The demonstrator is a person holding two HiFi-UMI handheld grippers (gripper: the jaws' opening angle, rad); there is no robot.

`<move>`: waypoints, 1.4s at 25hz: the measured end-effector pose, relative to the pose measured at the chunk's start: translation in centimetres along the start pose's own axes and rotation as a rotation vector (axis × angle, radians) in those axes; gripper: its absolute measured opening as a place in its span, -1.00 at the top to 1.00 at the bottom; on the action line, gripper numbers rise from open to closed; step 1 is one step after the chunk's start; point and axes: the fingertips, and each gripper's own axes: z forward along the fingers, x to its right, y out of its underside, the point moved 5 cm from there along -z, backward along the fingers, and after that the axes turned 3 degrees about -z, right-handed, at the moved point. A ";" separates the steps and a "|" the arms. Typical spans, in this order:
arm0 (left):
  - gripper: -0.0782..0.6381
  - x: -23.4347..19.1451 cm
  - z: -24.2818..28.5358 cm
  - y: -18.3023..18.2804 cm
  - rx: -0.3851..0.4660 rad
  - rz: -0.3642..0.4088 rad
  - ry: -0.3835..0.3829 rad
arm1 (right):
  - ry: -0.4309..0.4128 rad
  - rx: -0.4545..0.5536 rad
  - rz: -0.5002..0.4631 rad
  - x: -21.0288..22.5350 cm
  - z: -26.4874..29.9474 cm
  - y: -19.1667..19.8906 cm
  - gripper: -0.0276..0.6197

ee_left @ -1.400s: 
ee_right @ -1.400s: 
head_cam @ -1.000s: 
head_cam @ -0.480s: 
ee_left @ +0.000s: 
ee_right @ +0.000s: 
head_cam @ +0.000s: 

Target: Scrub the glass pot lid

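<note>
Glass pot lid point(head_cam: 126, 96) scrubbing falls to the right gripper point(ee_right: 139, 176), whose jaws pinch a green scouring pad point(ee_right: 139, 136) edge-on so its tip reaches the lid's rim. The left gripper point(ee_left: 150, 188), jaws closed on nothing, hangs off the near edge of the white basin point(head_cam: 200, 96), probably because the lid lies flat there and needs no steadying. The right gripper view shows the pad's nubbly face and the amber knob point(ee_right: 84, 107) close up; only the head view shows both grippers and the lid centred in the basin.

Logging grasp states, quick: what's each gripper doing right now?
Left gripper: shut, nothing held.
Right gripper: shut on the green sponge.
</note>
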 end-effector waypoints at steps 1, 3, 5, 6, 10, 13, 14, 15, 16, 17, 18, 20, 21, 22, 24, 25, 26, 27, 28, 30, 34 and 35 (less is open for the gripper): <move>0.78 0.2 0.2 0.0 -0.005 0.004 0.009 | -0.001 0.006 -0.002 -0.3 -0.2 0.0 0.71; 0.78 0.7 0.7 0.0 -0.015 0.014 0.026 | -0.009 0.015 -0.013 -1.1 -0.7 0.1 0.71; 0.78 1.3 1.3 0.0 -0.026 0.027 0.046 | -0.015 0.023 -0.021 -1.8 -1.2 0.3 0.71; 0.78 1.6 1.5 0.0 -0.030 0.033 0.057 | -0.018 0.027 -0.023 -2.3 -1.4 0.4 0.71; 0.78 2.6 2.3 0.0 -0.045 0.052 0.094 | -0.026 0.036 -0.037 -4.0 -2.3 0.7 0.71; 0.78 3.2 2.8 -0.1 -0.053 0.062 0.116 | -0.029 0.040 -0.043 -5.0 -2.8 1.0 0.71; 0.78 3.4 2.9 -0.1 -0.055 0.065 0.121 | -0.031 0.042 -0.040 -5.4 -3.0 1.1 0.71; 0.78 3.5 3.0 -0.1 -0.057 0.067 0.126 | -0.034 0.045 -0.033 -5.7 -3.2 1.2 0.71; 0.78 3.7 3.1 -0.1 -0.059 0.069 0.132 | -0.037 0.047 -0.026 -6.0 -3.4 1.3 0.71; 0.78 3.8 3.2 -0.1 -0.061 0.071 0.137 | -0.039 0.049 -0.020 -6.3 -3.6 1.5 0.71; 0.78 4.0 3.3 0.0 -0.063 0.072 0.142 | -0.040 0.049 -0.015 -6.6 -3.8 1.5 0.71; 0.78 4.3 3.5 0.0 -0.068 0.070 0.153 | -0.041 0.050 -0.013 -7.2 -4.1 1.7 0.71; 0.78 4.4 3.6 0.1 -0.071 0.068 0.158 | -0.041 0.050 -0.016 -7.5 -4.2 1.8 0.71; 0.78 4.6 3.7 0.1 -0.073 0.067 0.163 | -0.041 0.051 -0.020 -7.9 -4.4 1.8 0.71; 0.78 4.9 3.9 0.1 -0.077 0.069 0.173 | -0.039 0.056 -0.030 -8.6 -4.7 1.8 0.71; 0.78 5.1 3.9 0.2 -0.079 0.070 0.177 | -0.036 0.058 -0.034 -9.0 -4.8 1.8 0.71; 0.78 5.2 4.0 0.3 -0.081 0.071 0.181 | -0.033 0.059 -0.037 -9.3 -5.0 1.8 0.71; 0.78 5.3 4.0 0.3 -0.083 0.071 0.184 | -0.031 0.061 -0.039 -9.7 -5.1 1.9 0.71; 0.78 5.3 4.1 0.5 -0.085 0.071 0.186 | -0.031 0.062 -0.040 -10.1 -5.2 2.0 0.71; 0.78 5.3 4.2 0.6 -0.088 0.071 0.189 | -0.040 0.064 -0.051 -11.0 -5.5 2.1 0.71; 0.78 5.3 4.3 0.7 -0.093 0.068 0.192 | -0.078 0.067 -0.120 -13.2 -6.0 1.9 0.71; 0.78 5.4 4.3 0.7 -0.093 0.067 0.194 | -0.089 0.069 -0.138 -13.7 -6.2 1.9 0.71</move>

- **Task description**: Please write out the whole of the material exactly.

- **Answer for the task**:
The demonstrator is a person holding two HiFi-UMI handheld grippers (gripper: the jaws' opening angle, rad); there is no robot.

`<move>`: waypoints, 1.4s at 25hz: the measured end-effector pose, relative to the pose measured at the chunk's start: translation in centimetres along the start pose's own axes and rotation as a rotation vector (axis × angle, radians) in those axes; gripper: its absolute measured opening as a place in its span, -1.00 at the top to 1.00 at the bottom; on the action line, gripper numbers rise from open to closed; step 1 is one step after the chunk's start; point and axes: the fingertips, and each gripper's own axes: z forward along the fingers, x to its right, y out of its underside, the point moved 5 cm from there along -z, backward along the fingers, and after that the axes turned 3 degrees about -z, right-handed, at the moved point. A ";" separates the steps and a "|" the arms. Typical spans, in this order:
arm0 (left):
  - gripper: -0.0782..0.6381
  - x: -23.4347..19.1451 cm
  - z: -24.2818..28.5358 cm
  - y: -18.3023..18.2804 cm
  - rx: -0.3851..0.4660 rad
  - rz: -0.3642..0.4088 rad
  - ry: -0.3835..0.3829 rad
arm1 (right):
  - ry: -0.4309..0.4128 rad
  - rx: -0.4545..0.5536 rad
  - rz: -0.5002..0.4631 rad
  - x: -21.0288..22.5350 cm
  - z: -26.4874..29.9474 cm
  - y: -19.1667..19.8906 cm
  - gripper: -0.0276..0.6197

ee_left @ -1.400s: 
ee_right @ -1.400s: 
head_cam @ -1.000s: 
head_cam @ -0.480s: 
ee_left @ +0.000s: 
ee_right @ +0.000s: 
head_cam @ +0.000s: 

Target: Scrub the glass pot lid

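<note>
Glass pot lid point(head_cam: 126, 96) scrubbing falls to the right gripper point(ee_right: 139, 176), whose jaws pinch a green scouring pad point(ee_right: 139, 136) edge-on so its tip reaches the lid's rim. The left gripper point(ee_left: 150, 188), jaws closed on nothing, hangs off the near edge of the white basin point(head_cam: 200, 96), probably because the lid lies flat there and needs no steadying. The right gripper view shows the pad's nubbly face and the amber knob point(ee_right: 84, 107) close up; only the head view shows both grippers and the lid centred in the basin.

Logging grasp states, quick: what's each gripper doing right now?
Left gripper: shut, nothing held.
Right gripper: shut on the green sponge.
</note>
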 end-effector waypoints at steps 1, 3, 5, 6, 10, 13, 14, 15, 16, 17, 18, 20, 21, 22, 24, 25, 26, 27, 28, 30, 34 and 35 (less is open for the gripper): <move>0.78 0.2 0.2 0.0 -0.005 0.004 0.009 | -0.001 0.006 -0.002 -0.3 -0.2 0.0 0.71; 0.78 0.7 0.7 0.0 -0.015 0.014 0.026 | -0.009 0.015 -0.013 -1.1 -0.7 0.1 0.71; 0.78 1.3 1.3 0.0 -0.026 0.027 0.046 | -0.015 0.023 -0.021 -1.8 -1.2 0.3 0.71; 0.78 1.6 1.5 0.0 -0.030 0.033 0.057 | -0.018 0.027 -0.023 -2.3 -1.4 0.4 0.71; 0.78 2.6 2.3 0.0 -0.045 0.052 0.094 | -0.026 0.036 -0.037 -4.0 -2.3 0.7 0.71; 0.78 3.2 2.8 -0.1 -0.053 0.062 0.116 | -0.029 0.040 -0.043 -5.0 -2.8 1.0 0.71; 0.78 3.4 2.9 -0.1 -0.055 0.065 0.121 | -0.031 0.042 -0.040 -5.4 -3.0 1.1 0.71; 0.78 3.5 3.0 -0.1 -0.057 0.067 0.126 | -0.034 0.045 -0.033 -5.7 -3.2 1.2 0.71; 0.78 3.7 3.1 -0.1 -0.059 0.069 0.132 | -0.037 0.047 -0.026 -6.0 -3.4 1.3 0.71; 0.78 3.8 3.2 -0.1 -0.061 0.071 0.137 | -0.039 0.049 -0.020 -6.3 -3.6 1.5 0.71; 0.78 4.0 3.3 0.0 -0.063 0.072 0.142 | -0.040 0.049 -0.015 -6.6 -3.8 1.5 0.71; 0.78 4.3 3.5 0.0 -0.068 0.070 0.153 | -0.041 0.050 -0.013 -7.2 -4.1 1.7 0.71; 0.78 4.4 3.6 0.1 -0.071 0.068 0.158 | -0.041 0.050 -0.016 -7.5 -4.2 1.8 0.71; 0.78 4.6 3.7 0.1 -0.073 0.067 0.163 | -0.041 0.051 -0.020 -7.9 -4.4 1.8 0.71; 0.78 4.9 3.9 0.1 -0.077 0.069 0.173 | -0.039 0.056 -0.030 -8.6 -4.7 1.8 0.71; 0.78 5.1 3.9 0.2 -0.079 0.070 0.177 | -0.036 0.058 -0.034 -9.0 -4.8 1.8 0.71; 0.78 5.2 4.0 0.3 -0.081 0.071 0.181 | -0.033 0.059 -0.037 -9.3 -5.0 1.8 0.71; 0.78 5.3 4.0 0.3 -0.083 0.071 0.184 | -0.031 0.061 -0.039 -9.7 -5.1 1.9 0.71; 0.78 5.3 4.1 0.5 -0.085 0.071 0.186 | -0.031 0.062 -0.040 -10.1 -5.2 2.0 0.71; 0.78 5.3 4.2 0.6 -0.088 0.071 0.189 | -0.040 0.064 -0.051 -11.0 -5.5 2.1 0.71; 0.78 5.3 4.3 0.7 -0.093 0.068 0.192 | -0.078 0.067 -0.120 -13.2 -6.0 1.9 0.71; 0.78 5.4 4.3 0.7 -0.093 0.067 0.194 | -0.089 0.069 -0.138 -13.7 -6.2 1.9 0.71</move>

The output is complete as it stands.